Originally published 10 February 1992
A friend recently insisted that I watch the video of a cornea transplant operation on his eye — in close-up living color.
The surgeon’s cookie-cutter blade made its circular incision in the eyeball as neatly as Katrina Witt inscribes a spin on ice. Surgical scissors snipped neatly through milky flesh, carving a crater. The new cornea was dropped in. Then a curved needle stitched the cornea in place, diving and emerging like a sea-bird in water, minute drops of ruby blood welling up at each pinprick hole.
There was poetry about the video. Beauty. Even a faint whiff of divinity.
My friend insists he never felt a thing.
A century-and-a-half ago the slice, snip and stitch of the surgeon’s tools were accompanied by the screams of the fully-conscious patient, who was held to the operating table or chair by as many as six burly surgeon’s assistants. There was little that was poetic or beautiful about surgery in those days. Even a minor surgical procedure such as the removal of a tooth was cause of excruciating pain.
Many surgeons in the first half of the 19th century were knowledgeable and skilled. Nevertheless, they practiced their craft sparingly, knowing that the agony they inflicted upon their patients was often worse than the cure. When cutting was deemed necessary, the surgeon worked with a speed that would now be considered reckless, to minimize the patient’s torment.
Surgically-inflicted pain, like public executions, had its aficionados. Operating theaters were places of morbid entertainment, attended not only by physicians and medical students, but also the general public. In 1830, an operation in London for the removal of a giant tumor was attended by 680 curious onlookers. The wretched patient’s death was attributed to prolonged exposure to the poisonous exhalations of so many humans.
A medical revolution
Then, on Friday, October 16, 1846, before a large, skeptical crowd of onlookers in the operating theater of Massachusetts General Hospital, William Morton put a patient to sleep with ether. The attending surgeon, John Warren, thereupon removed a tuberculous gland from the patient’s neck, and stitched up the wound.
“Did you feel anything?” Warren is said to have asked the groggy patient as he stirred from sleep.
“I thought I felt someone scratching at my neck,” the patient replied.
The discovery of anesthetics made of the surgeon’s unbearable craft a bearable and sometimes beautiful art.
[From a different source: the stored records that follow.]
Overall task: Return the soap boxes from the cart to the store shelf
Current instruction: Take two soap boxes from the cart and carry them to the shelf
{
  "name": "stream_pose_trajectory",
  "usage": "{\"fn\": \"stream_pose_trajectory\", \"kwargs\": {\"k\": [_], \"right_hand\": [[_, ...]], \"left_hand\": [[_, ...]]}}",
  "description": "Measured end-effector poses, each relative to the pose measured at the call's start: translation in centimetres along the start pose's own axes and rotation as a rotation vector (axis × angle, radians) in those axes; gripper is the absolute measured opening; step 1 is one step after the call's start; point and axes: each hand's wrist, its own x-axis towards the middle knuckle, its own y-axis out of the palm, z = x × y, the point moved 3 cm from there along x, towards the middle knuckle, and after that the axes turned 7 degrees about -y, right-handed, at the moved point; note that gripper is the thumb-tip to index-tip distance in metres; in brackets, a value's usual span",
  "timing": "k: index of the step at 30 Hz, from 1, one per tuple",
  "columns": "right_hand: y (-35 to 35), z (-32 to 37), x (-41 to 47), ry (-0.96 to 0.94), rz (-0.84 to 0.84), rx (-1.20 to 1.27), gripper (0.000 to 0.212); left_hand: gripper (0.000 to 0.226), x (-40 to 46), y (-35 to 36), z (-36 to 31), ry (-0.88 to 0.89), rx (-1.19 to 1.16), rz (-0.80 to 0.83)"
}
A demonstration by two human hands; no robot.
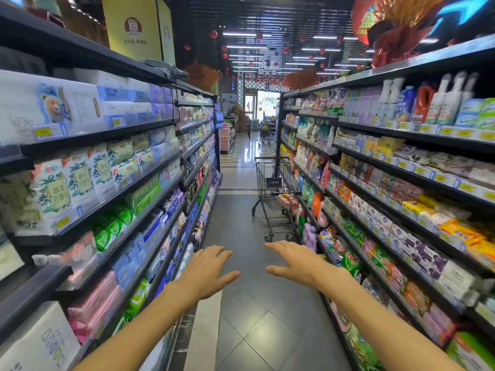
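A metal shopping cart (273, 194) stands ahead in the aisle, close against the right-hand shelving. Pink and red soap boxes (288, 201) lie in its basket. The store shelf (401, 215) on the right carries rows of boxed soap in white, purple, yellow and red. My left hand (207, 269) and my right hand (293, 259) stretch forward over the floor, palms down, fingers spread, holding nothing. Both are well short of the cart.
Shelving (112, 199) with tissue and wipe packs lines the left side. Detergent bottles (313, 199) stand on the low right shelves beside the cart. A grey tiled floor (257, 317) runs between. Another cart (265, 133) is far down the aisle.
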Motion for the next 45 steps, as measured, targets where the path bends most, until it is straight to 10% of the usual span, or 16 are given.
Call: {"fn": "stream_pose_trajectory", "kwargs": {"k": [10, 19, 45], "right_hand": [[0.8, -4.2, 0.3, 0.030, -0.020, -0.018, 0.074], [2.8, -8.1, 8.0, 0.016, -0.054, -0.060, 0.072], [7.1, -32.8, 57.0, 0.107, 0.035, -0.086, 0.073]], "left_hand": [[0.071, 3.6, 1.8, -2.4, 0.002, 0.027, -0.066], [0.099, 11.0, 4.2, 0.4, -0.017, 0.000, -0.041], [0.098, 61.5, 12.5, 21.0, 0.026, -0.053, -0.028]]}}
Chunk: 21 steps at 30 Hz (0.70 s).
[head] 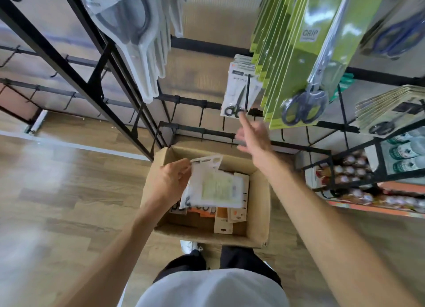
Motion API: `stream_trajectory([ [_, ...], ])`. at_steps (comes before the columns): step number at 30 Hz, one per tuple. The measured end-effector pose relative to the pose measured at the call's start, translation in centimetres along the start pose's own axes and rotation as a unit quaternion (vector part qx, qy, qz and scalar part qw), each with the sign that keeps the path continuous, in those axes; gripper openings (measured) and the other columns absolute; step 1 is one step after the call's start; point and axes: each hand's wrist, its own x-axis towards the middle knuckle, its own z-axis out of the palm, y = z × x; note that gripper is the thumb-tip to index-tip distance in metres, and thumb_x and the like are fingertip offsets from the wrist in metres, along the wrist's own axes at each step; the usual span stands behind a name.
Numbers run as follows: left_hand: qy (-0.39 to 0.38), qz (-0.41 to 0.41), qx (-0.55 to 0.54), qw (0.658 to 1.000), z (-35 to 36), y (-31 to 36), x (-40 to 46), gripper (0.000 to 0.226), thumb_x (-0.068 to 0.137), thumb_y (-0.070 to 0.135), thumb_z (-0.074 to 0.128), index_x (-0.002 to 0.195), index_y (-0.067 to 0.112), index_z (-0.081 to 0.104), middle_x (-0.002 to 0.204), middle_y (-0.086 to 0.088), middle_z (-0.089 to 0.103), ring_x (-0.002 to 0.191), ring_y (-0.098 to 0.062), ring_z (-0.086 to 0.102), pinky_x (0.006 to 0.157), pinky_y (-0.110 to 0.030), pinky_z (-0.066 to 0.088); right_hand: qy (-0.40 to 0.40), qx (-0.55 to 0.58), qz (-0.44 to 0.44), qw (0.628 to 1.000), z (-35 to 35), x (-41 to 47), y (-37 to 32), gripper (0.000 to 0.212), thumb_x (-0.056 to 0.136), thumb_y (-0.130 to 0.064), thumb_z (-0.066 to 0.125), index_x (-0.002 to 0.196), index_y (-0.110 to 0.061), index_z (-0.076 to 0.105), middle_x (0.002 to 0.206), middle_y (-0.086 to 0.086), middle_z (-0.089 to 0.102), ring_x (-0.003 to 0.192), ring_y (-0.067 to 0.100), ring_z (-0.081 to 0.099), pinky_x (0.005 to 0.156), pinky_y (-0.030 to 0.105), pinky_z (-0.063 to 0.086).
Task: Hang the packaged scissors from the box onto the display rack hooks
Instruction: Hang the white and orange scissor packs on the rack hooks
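A cardboard box [259, 205] stands open on the floor in front of my feet, with several scissors packs lying inside. My left hand [169, 182] grips a small stack of white scissors packs [216, 187] by its upper left corner, held over the box. My right hand [254, 135] is raised, fingers spread and holding nothing, its index fingertip touching the bottom of a white pack of black scissors [240, 93] that hangs on a black rack hook [248, 93]. More of the same packs hang behind that one.
Green-carded scissors [296, 60] hang in a thick row at the upper right. White packs [140, 31] hang at the upper left. Bare hooks [202, 113] line the black rails below. A wire shelf of goods [358, 168] stands to the right. The floor is wood.
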Motion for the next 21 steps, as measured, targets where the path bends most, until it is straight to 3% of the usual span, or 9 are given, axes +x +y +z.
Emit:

A century and a half after Morton’s revolutionary demonstration, scientists still aren’t sure how anesthetics work.
The standard theory is the so-called lipid hypothesis. Lipids are fatty, oily substances that are common in nerve cell membranes (the membrane is the enclosing wall of a cell, made of lipids and proteins). According to this view, anesthetics — such as ether — dissolve in nerve cell lipids, somehow modifying the cell’s ability to transmit pain, perhaps by making the cell membrane more liquidy than it normally is.
The lipid theory had its origin in the 1890s when scientists observed that the effectiveness of different anesthetics pretty well matches their ability to dissolve in olive oil.
A lock and key
Now, two British researchers, writing in the January 11 [1992] issue of the journal Science, are pushing another theory. Nick Franks and Bill Lieb of the Imperial College of Science, Technology, and Medicine in London believe anesthetics act on the proteins in nerve cell membranes, not the lipids. The effect is not so much like dissolving a substance in oil as fitting a key to a lock. According to the new hypothesis, anesthetic molecules match the shape of nerve protein molecules. By attaching themselves to the proteins, glove-to-hand, anesthetics affect the response of cells to pain stimuli.
The British researchers contrived elegant experiments to prove their theory. For example, one widely-used anesthetic, isoflurane, comes in molecules of two shapes, mirror images of each other (like right- and left-handed gloves) but otherwise chemically identical. The two kinds of molecules should dissolve equally well in lipids, as they do in oil, but not attach themselves with equal efficiency to proteins because of their different shapes (a left-handed glove will not fit a right hand). Franks and Lieb obtained purified isoflurane of both kinds and compared the effects on the nerve cells of snails. The effects were not equal — as the protein theory predicts.
Anesthetics currently in use have dangerous side effects. They depress the cardiovascular and respiratory systems as well as causing unconsciousness; in other words, they act like skeleton keys that fit many locks. If the protein theory turns out to be correct, it will offer the possibility of custom-designing anesthetics to match more exactly the shapes of proteins in the brain — like keys cut to fit specific locks. The use of anesthetics will be made safer and more effective.
The discovery of anesthetics in the mid-19th century was a matter of luck, pluck, and not a little hocus-pocus. We may now be on the threshold of an era when the control of surgical pain — and other kinds of pain — moves from white magic to molecular engineering.